» **Your instructions**
Search the listing for the word "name" and say how many lines have it, nothing besides.

--- START ---

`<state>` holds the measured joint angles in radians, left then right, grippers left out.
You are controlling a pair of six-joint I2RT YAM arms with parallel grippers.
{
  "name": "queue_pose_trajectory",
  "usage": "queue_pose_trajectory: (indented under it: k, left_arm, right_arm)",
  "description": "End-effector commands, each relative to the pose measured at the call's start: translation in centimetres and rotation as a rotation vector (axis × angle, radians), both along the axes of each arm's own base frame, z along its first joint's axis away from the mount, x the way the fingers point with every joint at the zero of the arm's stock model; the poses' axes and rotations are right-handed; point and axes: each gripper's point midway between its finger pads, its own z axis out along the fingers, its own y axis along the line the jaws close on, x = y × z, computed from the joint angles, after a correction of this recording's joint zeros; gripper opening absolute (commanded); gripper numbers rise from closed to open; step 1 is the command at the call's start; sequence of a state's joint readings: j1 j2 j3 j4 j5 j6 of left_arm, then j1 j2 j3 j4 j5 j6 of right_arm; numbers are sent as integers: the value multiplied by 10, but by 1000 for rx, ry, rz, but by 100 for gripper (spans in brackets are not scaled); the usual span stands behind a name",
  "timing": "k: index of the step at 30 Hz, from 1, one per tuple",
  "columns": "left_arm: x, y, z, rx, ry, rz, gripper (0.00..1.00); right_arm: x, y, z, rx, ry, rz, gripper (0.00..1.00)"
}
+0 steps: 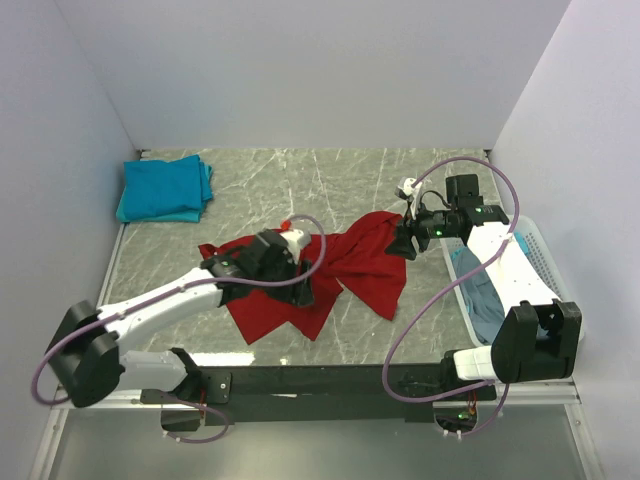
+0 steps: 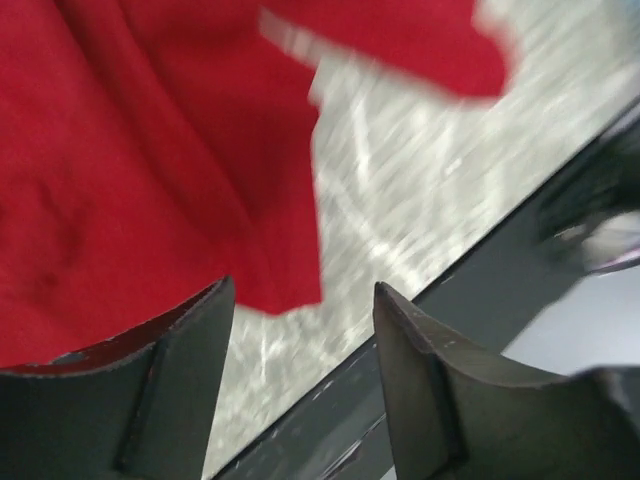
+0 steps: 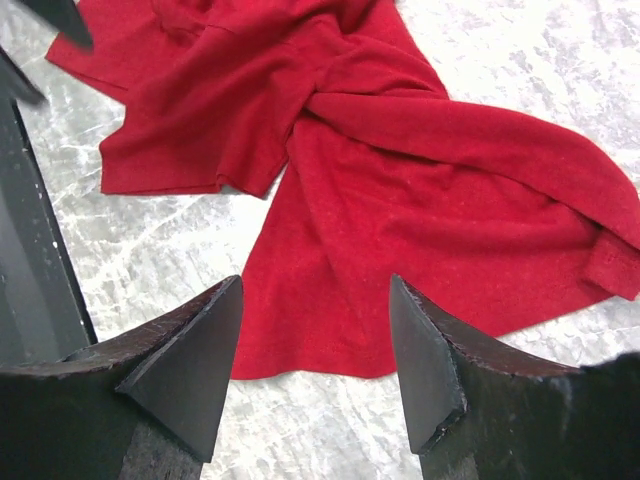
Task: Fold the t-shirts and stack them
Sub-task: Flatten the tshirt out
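Gripping: nothing; left gripper (image 2: 300, 300) and right gripper (image 3: 315, 295) released.
Basket (image 1: 548, 258): white plastic lattice, holding grey-blue cloth t-shirt (image 1: 487, 308).
Surface (image 1: 300, 180): crumpled red cloth t-shirt (image 1: 365, 265).

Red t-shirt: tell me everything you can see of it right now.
The red t-shirt is plain, bright red soft cloth. It lies unfolded and crumpled on the grey marbled table, twisted into a bunched ridge across its middle, with flatter flaps spreading either side. It sits mid-table between the two arms. The left gripper and right gripper are both open over it, and no cloth sits between their fingers.
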<state>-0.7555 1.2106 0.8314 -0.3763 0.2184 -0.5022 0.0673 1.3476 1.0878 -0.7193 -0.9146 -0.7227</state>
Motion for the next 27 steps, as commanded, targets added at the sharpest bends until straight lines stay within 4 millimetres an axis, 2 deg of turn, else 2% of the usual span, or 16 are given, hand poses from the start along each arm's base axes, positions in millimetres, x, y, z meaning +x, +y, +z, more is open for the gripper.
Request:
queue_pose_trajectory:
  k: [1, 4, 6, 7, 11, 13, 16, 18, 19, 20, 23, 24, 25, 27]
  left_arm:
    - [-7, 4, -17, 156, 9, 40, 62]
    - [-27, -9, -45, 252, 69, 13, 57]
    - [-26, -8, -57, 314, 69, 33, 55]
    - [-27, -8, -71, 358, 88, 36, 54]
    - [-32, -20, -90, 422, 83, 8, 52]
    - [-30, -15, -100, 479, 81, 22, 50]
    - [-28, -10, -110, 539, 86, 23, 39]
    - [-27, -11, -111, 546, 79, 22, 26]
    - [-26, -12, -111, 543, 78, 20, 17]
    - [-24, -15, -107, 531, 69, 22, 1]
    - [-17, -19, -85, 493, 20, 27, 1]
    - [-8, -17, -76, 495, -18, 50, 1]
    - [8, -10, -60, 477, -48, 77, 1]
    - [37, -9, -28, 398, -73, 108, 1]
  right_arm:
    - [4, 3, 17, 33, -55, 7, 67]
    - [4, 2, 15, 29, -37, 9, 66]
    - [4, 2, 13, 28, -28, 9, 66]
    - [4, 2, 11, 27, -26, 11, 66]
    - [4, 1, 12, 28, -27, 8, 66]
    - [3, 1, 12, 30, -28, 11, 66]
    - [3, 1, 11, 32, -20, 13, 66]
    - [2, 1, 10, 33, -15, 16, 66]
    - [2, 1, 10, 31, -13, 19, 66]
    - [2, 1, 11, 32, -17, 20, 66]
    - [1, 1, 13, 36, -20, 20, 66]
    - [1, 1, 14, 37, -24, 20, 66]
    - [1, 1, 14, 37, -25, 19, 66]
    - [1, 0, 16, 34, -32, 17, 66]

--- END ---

» **Result of the exercise**
2